Data excerpt

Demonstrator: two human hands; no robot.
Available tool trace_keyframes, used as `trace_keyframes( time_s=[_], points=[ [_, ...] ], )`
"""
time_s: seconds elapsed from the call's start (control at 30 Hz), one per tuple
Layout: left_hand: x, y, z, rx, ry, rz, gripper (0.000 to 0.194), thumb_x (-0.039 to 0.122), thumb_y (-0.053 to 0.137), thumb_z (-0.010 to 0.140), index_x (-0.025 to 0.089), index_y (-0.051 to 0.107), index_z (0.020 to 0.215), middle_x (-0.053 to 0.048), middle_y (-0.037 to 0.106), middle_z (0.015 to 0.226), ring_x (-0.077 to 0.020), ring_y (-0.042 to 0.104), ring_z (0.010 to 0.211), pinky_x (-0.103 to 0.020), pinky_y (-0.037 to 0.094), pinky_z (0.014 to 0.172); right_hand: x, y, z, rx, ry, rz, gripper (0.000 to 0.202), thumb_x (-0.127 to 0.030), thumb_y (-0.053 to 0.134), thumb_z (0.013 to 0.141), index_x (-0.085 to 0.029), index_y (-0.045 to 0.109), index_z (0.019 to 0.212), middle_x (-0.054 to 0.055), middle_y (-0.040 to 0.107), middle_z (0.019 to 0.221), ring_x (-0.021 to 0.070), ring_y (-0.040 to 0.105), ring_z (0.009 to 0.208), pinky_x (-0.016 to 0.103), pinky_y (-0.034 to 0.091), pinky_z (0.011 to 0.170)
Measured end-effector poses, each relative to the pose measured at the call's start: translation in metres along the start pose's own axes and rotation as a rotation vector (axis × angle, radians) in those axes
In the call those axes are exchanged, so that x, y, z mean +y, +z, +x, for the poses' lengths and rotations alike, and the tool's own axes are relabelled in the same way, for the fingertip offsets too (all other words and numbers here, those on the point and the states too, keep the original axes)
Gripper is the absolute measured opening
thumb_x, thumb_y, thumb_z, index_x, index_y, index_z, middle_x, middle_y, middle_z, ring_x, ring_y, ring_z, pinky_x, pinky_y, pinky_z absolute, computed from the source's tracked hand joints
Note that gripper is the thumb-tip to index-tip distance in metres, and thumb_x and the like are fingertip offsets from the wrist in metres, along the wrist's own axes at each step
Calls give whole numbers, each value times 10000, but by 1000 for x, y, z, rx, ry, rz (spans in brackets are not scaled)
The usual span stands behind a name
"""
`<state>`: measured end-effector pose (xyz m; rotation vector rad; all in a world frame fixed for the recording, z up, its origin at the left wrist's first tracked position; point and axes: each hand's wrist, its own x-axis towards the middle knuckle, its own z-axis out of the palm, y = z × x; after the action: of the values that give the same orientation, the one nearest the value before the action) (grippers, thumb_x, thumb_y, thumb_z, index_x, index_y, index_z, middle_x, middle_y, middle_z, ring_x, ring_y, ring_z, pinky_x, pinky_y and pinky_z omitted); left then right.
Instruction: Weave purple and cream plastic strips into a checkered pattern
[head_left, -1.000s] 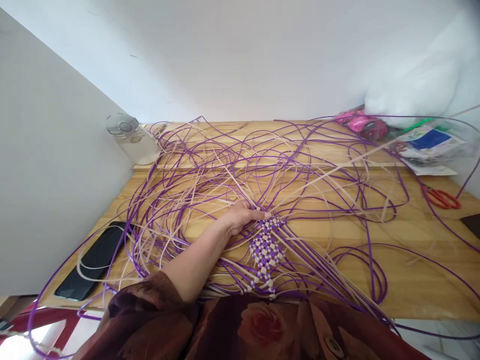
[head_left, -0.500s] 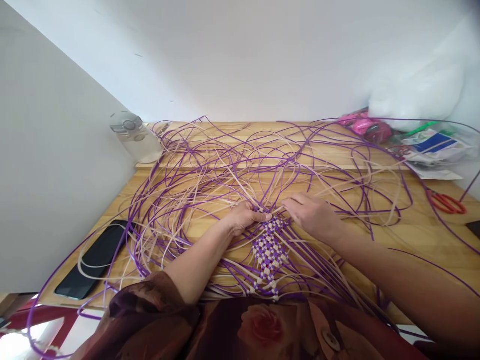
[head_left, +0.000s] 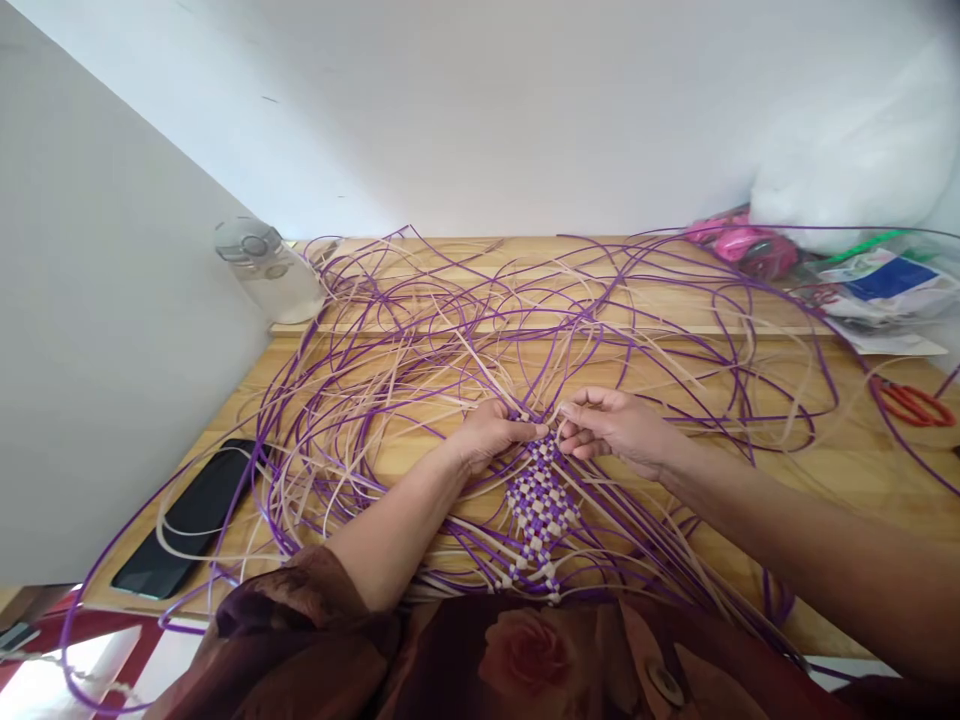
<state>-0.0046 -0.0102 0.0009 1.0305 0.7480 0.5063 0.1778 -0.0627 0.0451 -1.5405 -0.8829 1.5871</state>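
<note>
A purple and cream woven piece [head_left: 541, 500] lies on the table in front of my body, with many long flat strands fanning out from it. At its far end my left hand [head_left: 491, 435] pinches the weave between thumb and fingers. Just right of that spot my right hand [head_left: 604, 430] grips a thin cream strand [head_left: 556, 412] between thumb and forefinger, its other fingers loosely curled. The strand bends close to the weave. My fingers partly hide the knot there.
Loose purple and cream strands [head_left: 465, 310] sprawl over the wooden table. A phone [head_left: 191, 520] lies at left under strands. A clear bottle [head_left: 274, 275] stands at back left. Orange-handled scissors [head_left: 911, 403] and plastic packets [head_left: 881, 285] are at right.
My right hand has turned over and come slightly nearer my left, the cream strand now curving by the weave instead of stretching rightward. The left hand keeps its hold.
</note>
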Motion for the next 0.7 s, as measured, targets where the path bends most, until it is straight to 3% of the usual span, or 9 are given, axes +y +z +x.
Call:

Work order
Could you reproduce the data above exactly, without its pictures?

Expected output
Demonstrator: two human hands; no robot.
Available tool trace_keyframes, used as `trace_keyframes( time_s=[_], points=[ [_, ...] ], )`
"""
time_s: seconds elapsed from the call's start (control at 30 Hz), one per tuple
Layout: left_hand: x, y, z, rx, ry, rz, gripper (0.000 to 0.194), thumb_x (-0.039 to 0.122), thumb_y (-0.053 to 0.137), thumb_z (-0.010 to 0.140), index_x (-0.025 to 0.089), index_y (-0.051 to 0.107), index_z (0.020 to 0.215), middle_x (-0.053 to 0.048), middle_y (-0.037 to 0.106), middle_z (0.015 to 0.226), ring_x (-0.077 to 0.020), ring_y (-0.042 to 0.104), ring_z (0.010 to 0.211), pinky_x (-0.103 to 0.020), pinky_y (-0.037 to 0.094), pinky_z (0.014 to 0.172); right_hand: x, y, z, rx, ry, rz, gripper (0.000 to 0.202), thumb_x (-0.127 to 0.030), thumb_y (-0.053 to 0.134), thumb_z (0.013 to 0.141), index_x (-0.085 to 0.029), index_y (-0.045 to 0.109), index_z (0.019 to 0.212), middle_x (-0.054 to 0.055), middle_y (-0.040 to 0.107), middle_z (0.019 to 0.221), ring_x (-0.021 to 0.070), ring_y (-0.040 to 0.105), ring_z (0.009 to 0.208), pinky_x (-0.016 to 0.103), pinky_y (-0.034 to 0.091), pinky_z (0.011 to 0.170)
Measured end-effector poses, each relative to the pose measured at the call's start: translation in metres along the start pose's own axes and rotation as a rotation vector (axis × angle, radians) in those axes
In the call those axes are exchanged, so that x, y, z mean +y, +z, +x, for the poses' lengths and rotations alike, and the tool's own axes are relabelled in the same way, for the fingertip offsets too (all other words and numbers here, those on the point and the states too, keep the original axes)
Gripper is the absolute measured opening
thumb_x, thumb_y, thumb_z, index_x, index_y, index_z, middle_x, middle_y, middle_z, ring_x, ring_y, ring_z, pinky_x, pinky_y, pinky_z absolute, computed from the source's tracked hand joints
Note that gripper is the thumb-tip to index-tip distance in metres, and thumb_x and the like are fingertip offsets from the wrist in metres, along the wrist's own axes at each step
Calls give whole numbers, each value times 10000, but by 1000 for x, y, z, rx, ry, rz (spans in brackets are not scaled)
The usual span stands behind a name
"""
`<state>`: measured end-effector pose (xyz m; rotation vector rad; all in a world frame fixed for the recording, z up, its origin at the left wrist's first tracked position; point and axes: each hand's wrist, its own x-axis towards the middle knuckle, its own z-axis out of the palm, y = z × x; after the action: of the values that give the same orientation, the one nearest the value before the action) (grippers, thumb_x, thumb_y, thumb_z, index_x, index_y, index_z, middle_x, middle_y, middle_z, ring_x, ring_y, ring_z, pinky_x, pinky_y and pinky_z omitted); left then right.
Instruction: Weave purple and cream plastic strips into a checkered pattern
[head_left, -1.000s] 
[head_left, -0.500s] 
[head_left, +0.000s] 
<state>-0.0046 -0.0102 0.0009 1.0305 0.7480 0.5063 0.1778 -0.0627 0.0451 -1.5405 -0.8829 1.5871</state>
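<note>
A purple and cream woven piece [head_left: 541, 500] lies on the table in front of my body, with many long flat strands fanning out from it. At its far end my left hand [head_left: 491, 435] pinches the weave between thumb and fingers. Just right of that spot my right hand [head_left: 604, 430] grips a thin cream strand [head_left: 556, 412] between thumb and forefinger, its other fingers loosely curled. The strand bends close to the weave. My fingers partly hide the knot there.
Loose purple and cream strands [head_left: 465, 310] sprawl over the wooden table. A phone [head_left: 191, 520] lies at left under strands. A clear bottle [head_left: 274, 275] stands at back left. Orange-handled scissors [head_left: 911, 403] and plastic packets [head_left: 881, 285] are at right.
My right hand has turned over and come slightly nearer my left, the cream strand now curving by the weave instead of stretching rightward. The left hand keeps its hold.
</note>
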Motion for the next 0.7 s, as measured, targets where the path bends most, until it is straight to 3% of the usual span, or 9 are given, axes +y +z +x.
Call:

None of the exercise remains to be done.